The inscription requires four letters, so why does the symbol "𝛑" comply with the rules with just one character?

First the BRC-20 protocol domo-2.gitbook.io/brc-20-experim…

This link is the BRC-20 protocol document, which requires the ticker field to be a 4-letter identifier, such as "ordi", so why can "𝛑" be just one character? This is because BRC-20 is just a protocol standard. When this standard is turned into computer implementation, "4 character identification" is equated to "4 bytes". Therefore, it is actually judged that the BRC-20 inscription The standard for whether the name (Tick) is valid is that the name must be four bytes of characters. This involves knowledge of character encoding.

Next, we need to have a basic concept, which is character encoding. How computers represent letters, as shown in the following link

blog.csdn.net/zhusongziye/ar…

This article talks about information encoding, involving two knowledge points, ASCII code and Unicode standard.

The Unicode standard, which encodes most of the world's writing systems.

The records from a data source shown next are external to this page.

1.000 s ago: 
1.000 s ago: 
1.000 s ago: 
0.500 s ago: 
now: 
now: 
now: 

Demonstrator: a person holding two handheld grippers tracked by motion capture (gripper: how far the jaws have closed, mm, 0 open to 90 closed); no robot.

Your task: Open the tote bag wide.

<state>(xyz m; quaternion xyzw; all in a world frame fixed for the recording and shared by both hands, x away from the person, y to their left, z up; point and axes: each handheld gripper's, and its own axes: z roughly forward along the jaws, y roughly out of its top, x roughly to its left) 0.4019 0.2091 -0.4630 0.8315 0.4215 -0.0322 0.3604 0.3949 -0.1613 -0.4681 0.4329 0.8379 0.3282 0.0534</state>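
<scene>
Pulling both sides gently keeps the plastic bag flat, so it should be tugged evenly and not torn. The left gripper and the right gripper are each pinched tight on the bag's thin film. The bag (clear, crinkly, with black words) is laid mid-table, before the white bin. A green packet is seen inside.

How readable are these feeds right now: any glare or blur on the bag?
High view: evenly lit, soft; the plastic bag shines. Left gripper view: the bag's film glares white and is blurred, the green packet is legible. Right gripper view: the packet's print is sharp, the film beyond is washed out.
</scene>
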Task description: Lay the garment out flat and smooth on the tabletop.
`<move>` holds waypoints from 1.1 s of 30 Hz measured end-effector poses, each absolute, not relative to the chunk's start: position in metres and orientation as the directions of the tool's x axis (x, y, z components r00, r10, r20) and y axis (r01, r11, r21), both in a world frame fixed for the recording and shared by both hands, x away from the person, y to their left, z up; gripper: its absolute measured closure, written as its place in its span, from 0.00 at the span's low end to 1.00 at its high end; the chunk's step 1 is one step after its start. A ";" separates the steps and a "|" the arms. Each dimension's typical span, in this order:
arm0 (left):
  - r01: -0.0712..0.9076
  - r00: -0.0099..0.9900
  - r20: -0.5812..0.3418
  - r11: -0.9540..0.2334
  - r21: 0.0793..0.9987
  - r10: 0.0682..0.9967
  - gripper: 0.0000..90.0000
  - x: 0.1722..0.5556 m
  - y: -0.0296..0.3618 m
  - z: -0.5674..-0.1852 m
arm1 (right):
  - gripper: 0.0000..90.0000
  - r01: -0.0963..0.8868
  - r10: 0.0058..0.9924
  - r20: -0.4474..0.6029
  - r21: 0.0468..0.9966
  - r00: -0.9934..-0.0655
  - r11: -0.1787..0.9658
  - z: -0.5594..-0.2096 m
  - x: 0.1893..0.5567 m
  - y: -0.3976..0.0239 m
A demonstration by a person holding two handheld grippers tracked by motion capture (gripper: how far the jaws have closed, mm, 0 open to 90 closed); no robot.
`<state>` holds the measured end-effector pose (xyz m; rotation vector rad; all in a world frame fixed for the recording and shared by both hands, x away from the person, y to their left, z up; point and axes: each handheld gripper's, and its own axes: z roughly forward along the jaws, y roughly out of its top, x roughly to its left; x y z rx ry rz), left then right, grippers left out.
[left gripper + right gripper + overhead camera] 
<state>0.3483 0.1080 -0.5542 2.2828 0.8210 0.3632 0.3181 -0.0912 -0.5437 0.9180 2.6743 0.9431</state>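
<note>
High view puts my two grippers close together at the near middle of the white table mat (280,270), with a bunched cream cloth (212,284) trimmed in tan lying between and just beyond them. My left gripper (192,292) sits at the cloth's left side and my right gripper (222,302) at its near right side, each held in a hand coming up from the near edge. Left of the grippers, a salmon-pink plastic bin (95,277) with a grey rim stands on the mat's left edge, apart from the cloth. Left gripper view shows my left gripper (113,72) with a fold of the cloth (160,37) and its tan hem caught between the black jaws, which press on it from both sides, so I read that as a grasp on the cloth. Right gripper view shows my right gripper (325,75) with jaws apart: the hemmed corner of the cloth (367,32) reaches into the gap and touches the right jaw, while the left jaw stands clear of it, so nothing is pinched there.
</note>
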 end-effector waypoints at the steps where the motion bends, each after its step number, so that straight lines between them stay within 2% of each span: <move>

Simply put, it is a numbering system. For example, the Unicode encoding of 𝛑 is U+1D6D1 (this is hexadecimal). When converted to our commonly used decimal system, it is 120529. That is, "𝛑" is the 120529th character in the Unicode standard. .

Now that there is Unicode, how does the number correspond to the binary representation? There are many solutions: mainly UTF-8, UTF-16, and UTF-32.

What we most commonly use now is UTF-8, so the binary representation of "ordi" encoded in UTF-8 is 01101111(o), 01110010(r), 01100100(d), 01101001(i), each 8 bits represents one character, Exactly four bytes

The UTF-8 binary representation of "𝛑" is, 11110000 10011101 10011011 10010001, which is also four bytes.

In fact, under the UTF-8 standard, how to determine how many bytes a character is? Just look at the number of "1"s in front of the binary representation. If it is 0, it is a single byte. The binary representation of "𝛑" has four "1"s in front of it, so it is four bytes.

UTF-8 is a variable-length character encoding method for the Unicode character set. A maximum of 4 bytes can be used for a character.

When a character requires 4 bytes to encode, its Unicode code point range is U+10000 to U+10FFFF.

Within this scope, “𝛑” is the most special and has the most universally known meaning.